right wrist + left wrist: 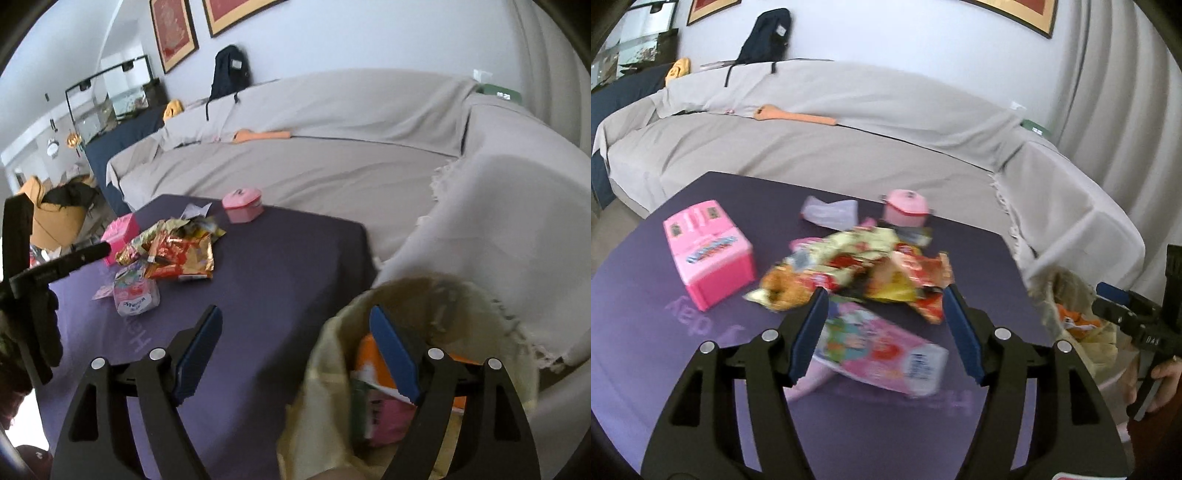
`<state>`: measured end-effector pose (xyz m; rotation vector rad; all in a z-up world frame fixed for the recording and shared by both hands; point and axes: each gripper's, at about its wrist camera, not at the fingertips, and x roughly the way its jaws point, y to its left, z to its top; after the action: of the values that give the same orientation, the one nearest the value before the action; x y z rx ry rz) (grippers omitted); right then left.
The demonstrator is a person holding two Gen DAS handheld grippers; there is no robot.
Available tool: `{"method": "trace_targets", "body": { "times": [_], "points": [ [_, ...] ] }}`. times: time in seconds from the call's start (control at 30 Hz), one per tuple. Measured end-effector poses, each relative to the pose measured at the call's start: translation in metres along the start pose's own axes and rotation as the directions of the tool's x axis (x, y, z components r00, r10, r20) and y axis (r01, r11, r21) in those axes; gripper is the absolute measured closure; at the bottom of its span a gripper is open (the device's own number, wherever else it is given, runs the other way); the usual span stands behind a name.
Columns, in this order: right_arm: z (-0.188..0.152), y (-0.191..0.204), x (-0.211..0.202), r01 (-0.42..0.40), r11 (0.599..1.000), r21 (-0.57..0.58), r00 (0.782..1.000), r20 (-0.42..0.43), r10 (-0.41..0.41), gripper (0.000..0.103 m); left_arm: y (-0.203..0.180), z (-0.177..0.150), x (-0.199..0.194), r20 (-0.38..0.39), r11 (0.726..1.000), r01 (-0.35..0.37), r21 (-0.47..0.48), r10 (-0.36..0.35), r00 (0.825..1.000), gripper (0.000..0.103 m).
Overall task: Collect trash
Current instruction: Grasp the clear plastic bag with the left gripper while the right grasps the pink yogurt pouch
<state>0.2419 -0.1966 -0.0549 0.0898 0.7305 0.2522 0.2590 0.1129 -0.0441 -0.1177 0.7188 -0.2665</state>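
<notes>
Left wrist view: the left gripper (884, 332) hangs with jaws apart and empty, the pink packet (882, 350) just below between them and the crumpled wrappers (871, 269) beyond. These look light, thin and crinkly; a raised fold probably pinches best.

Right wrist view: the right gripper (295, 354) gapes wide, empty, over the trash bag (325, 369), whose rim looks soft.

Right tool (295, 354) open and empty, above the bin bag (325, 387) rim beside the purple tabletop (280, 266); wrappers (177, 251) heaped mid-tabletop, pink pot (242, 205) at far edge
</notes>
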Motion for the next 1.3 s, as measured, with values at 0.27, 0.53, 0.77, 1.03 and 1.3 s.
{"method": "trace_targets", "body": {
  "times": [0.27, 0.53, 0.77, 1.03, 1.3],
  "points": [
    [0.012, 0.039, 0.055, 0.014, 0.999, -0.03, 0.999, -0.043, -0.016, 0.025, 0.055, 0.051, 0.039, -0.012, 0.995, 0.019, -0.096, -0.02, 1.0, 0.043],
    [0.04, 0.041, 0.085, 0.178, 0.983, -0.046, 0.984, 0.006, -0.177, 0.025, 0.075, 0.08, 0.125, -0.199, 0.963, -0.091, -0.255, 0.039, 0.979, 0.059],
    [0.044, 0.03, 0.096, 0.142, 0.99, 0.003, 0.99, -0.003, -0.142, 0.025, 0.071, 0.084, 0.161, -0.272, 0.944, -0.172, -0.283, 0.093, 0.958, 0.059],
    [0.032, 0.039, 0.096, 0.103, 0.994, -0.047, 0.995, -0.009, -0.103, 0.025, 0.078, 0.088, 0.182, -0.292, 0.924, -0.187, -0.334, 0.087, 0.952, 0.099],
    [0.025, 0.046, 0.088, 0.011, 1.0, 0.008, 0.998, -0.06, -0.011, 0.025, 0.062, 0.092, 0.102, -0.148, 0.974, -0.064, -0.216, 0.032, 0.989, 0.102]
  ]
}}
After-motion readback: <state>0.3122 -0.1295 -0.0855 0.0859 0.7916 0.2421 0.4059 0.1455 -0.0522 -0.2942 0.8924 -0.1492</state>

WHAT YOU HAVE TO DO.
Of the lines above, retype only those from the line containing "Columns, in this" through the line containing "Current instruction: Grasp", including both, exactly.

RESPONSE FOR THIS EXERCISE.
Columns, in this order: right_arm: z (-0.188..0.152), y (-0.191..0.204), x (-0.211..0.202), r01 (-0.42..0.40), r11 (0.599..1.000), r21 (-0.57..0.58), r00 (0.782..1.000), r20 (-0.42..0.43), r10 (-0.41..0.41), gripper (0.000..0.103 m); left_arm: y (-0.203..0.180), z (-0.177..0.150), x (-0.199..0.194), r20 (-0.38..0.39), r11 (0.726..1.000), r01 (-0.35..0.37), r21 (-0.47..0.48), r10 (-0.36..0.35), r00 (0.825..1.000), gripper (0.000..0.103 m).
Overall task: Collect trash
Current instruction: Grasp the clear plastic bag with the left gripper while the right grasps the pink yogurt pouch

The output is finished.